Also, I wish there were more research labs that could support folks in UIs for
programming like this. Right now there are only a couple and a lot of
independent people dabbling.

As for my work, you can see it at [http://glench.com](http://glench.com)

------
jazzkingrt
Nice work! I like this bicycle analogy and believe we have a ways to go for
improving programming environments. In a far less ambitious vane, I've been
trying to integrate the pytest-watch plugin to get a tighter feedback loop
about regressions when making code changes.

------
d--b
Nice. The best thing about this project is that it is clearly dedicated to
algorithm design and it does not try to cover every programming problem.

------
Already__Taken
This is brilliant, I'd love to add this as a VSCode extension

------
sterlind
Omniscient debuggers like this are a godsend, and too few and far between.
Thank you.

When I was designing a complex, topology-transforming graph / search algorithm
in C#, I had to cobble together my own "Algorithm Debugger" to fix some
particularly tricky defects. My algorithm emitted a series of messages as it
ran, which triggered viewport updates in different tabs, showing coroutine
state, intermediate graphs, searches, etc.
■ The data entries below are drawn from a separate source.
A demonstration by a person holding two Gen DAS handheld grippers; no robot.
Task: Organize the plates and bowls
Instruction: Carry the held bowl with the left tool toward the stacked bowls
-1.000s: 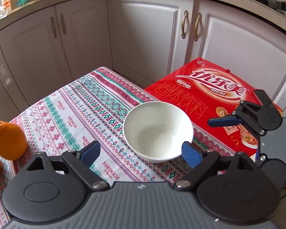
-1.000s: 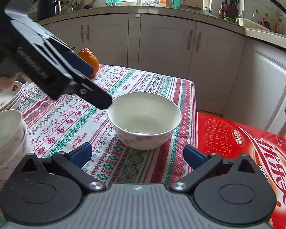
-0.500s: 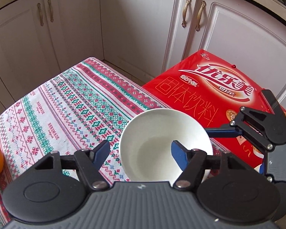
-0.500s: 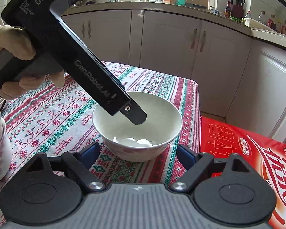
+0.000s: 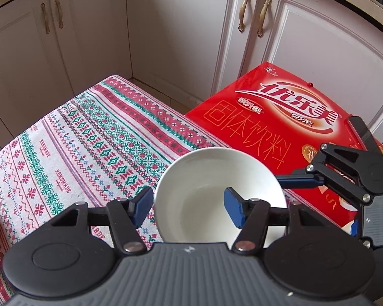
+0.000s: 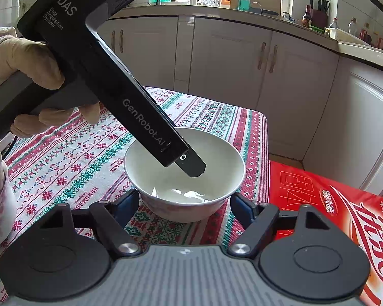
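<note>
Left gripper (image 5: pixel 186 205) has dropped lower, fingers parted astride the bowl (image 5: pixel 218 193) rim to pinch its wall. Right gripper (image 6: pixel 185 207), fingers released, flanks the bowl near the surface (image 6: pixel 71 168) edge; red box (image 5: pixel 280 127) beyond.

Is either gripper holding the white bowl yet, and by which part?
Nothing is held yet. The left gripper straddles the bowl's near rim, jaws open; the right gripper is open beside its base.
</note>
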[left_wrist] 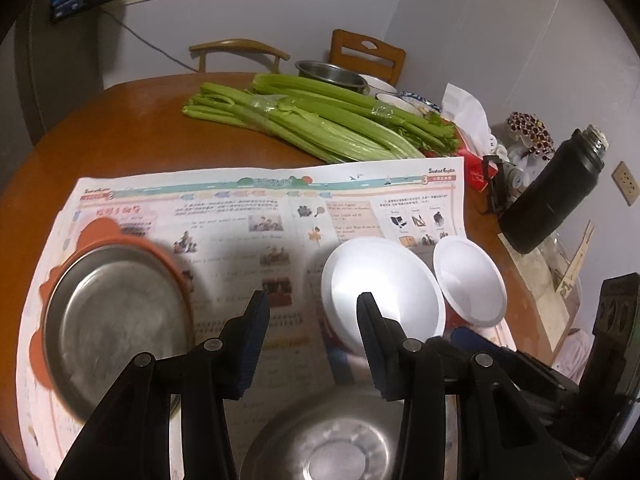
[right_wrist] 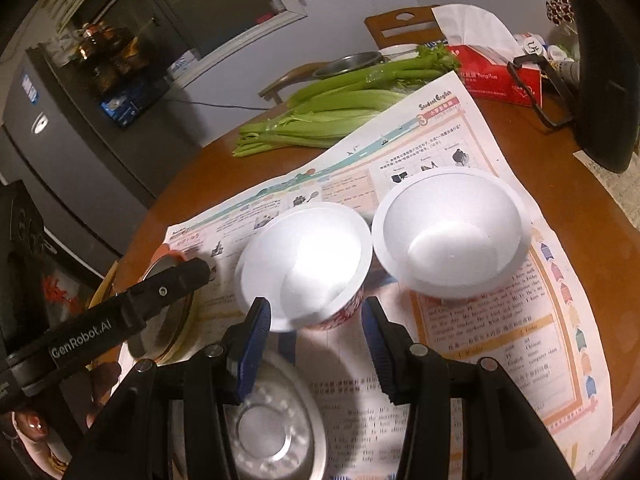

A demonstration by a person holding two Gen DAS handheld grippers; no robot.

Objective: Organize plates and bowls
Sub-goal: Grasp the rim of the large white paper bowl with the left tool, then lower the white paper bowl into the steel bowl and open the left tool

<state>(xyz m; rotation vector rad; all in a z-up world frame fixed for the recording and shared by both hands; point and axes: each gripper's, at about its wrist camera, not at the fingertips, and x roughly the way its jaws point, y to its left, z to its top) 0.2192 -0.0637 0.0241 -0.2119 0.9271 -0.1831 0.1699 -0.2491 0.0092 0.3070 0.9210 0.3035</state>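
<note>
Left wrist view: the left gripper hangs over the newspaper spread on the round wooden table, its jaws apart with nothing between them and neither pad touching anything. Below it, at the bottom edge, sits a steel bowl, partly cut off. To the left on the paper lies a steel plate resting on an orange scalloped plate; this part is blurred. To the right stand two white bowls side by side, the larger white bowl just beside the smaller white bowl; whether their rims touch cannot be told. Beyond the paper lie celery stalks, then another steel bowl and some dishes at the far edge. A black flask stands right of the paper, near a red tissue box. Right wrist view: the right gripper is spread, nothing pinched, with the near white bowl, red-patterned on its outside, just ahead of the fingertips and in line with the gap. The second white bowl stands close to its right. The steel bowl shows below the jaws. The left gripper's body crosses the left side above the steel plate. The celery and tissue box lie further back.
</note>
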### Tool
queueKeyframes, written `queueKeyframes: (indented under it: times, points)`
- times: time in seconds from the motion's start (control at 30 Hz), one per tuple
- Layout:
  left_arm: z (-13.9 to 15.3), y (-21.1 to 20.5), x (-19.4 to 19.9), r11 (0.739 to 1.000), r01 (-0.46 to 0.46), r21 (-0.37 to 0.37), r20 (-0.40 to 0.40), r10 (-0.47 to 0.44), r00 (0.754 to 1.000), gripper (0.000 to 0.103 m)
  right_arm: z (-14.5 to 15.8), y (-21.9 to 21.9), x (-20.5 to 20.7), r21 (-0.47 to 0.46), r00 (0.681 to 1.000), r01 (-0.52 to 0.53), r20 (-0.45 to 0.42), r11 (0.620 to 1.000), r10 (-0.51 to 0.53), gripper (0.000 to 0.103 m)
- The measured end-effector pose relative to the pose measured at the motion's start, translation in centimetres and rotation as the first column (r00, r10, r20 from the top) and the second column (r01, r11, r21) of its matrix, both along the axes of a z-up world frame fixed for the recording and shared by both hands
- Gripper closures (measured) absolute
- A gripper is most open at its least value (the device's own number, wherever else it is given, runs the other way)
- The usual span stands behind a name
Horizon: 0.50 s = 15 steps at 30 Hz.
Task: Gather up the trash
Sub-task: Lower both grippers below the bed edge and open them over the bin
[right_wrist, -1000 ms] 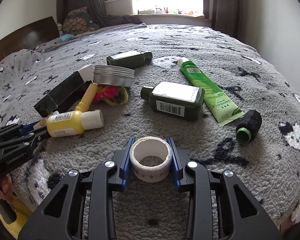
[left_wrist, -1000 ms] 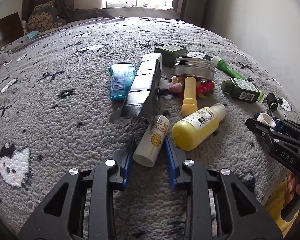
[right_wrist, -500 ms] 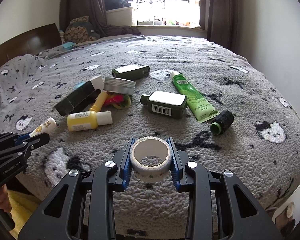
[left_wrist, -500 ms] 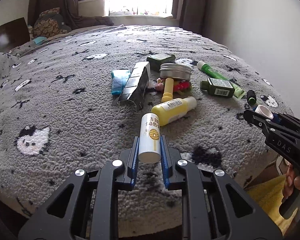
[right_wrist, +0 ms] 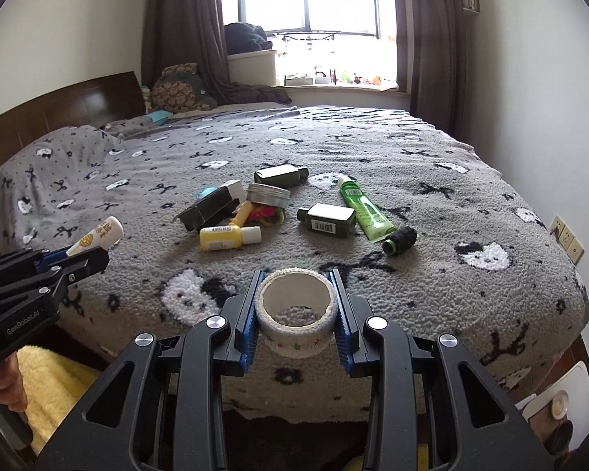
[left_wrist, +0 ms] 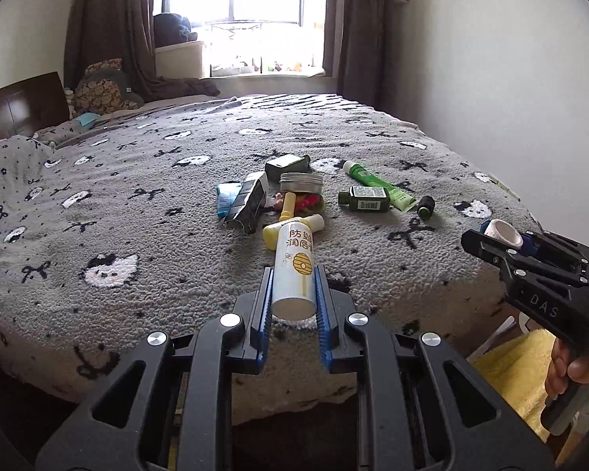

It took me a month to write, and it was mired with bugs. Starting with
Algojammer I probably could have knocked it out in a couple days.

------
j3r3miah
This is amazing. I've been brushing up on algorithms for some upcoming
interviews and could imagine this being super helpful to visualize/understand.
Don't give up on the project! It's great!

------
michaelscott
This is great work and a lovely implementation of a lot of Bret Victor's (and
others') ideas. If you're really interested in constructive feedback, I'd love
to see the Sheets output directly on the timeline as I step through it but
this is probably a very subjective thing.

There are so many ways this could be developed further, I love it!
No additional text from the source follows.